Given material:
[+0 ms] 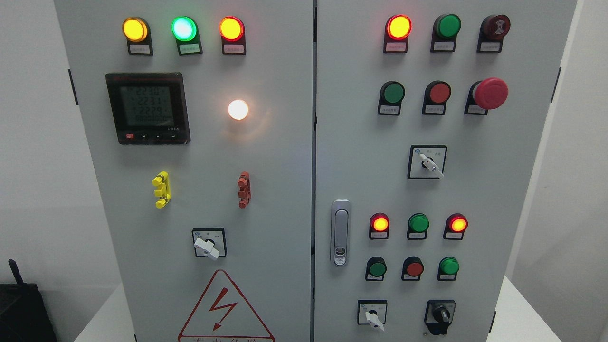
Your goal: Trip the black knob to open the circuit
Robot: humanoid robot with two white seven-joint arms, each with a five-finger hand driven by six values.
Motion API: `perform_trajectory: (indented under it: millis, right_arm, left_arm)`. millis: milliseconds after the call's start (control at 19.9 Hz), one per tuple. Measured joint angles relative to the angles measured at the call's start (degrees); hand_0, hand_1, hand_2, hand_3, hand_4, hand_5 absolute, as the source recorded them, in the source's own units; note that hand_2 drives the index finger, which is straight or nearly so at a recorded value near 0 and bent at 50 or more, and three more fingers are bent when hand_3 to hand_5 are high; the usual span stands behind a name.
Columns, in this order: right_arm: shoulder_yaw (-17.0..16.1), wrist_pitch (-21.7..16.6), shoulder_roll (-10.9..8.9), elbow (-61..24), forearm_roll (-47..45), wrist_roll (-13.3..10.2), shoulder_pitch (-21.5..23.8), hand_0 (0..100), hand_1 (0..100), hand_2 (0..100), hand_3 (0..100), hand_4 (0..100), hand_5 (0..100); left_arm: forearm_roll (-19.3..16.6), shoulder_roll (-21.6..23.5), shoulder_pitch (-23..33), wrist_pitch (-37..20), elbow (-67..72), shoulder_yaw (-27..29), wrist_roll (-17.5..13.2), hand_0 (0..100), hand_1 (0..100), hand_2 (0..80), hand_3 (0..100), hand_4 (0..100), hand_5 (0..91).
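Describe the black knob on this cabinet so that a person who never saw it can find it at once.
Look at the right door of the grey cabinet and go down to its bottom row. Two rotary switches sit there; the black knob is the right one, near the lower right corner. Its neighbour, the white-handled switch, has a pale lever, while this one is entirely black.

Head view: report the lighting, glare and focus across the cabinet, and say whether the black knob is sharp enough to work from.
Head view: even, soft lighting on the grey cabinet; the white lamp blooms and blows out, casting a warm halo on the door; the lit green lamp also glows over its edge; the meter display reads dim; the black knob sits sharp but dark near the bottom edge; no hands visible.
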Motion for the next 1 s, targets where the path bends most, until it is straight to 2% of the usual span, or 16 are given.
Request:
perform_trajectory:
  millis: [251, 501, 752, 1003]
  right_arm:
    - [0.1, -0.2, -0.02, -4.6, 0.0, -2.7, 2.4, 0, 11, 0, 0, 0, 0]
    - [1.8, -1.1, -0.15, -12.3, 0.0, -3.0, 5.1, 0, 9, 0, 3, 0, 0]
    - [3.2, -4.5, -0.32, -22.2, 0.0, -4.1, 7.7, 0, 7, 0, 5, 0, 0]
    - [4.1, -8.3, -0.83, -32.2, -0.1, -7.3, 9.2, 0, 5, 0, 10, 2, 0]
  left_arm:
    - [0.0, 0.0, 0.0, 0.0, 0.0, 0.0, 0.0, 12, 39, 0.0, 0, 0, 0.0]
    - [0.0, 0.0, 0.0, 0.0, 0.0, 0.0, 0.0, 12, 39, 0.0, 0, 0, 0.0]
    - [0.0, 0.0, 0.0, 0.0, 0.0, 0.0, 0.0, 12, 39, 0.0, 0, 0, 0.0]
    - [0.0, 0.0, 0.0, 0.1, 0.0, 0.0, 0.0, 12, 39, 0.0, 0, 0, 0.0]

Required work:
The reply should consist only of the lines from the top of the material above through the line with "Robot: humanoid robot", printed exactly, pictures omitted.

Response:
[+0 ms] 
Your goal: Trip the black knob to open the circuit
Robot: humanoid robot with two white seven-joint arms, each with a five-finger hand driven by six values.

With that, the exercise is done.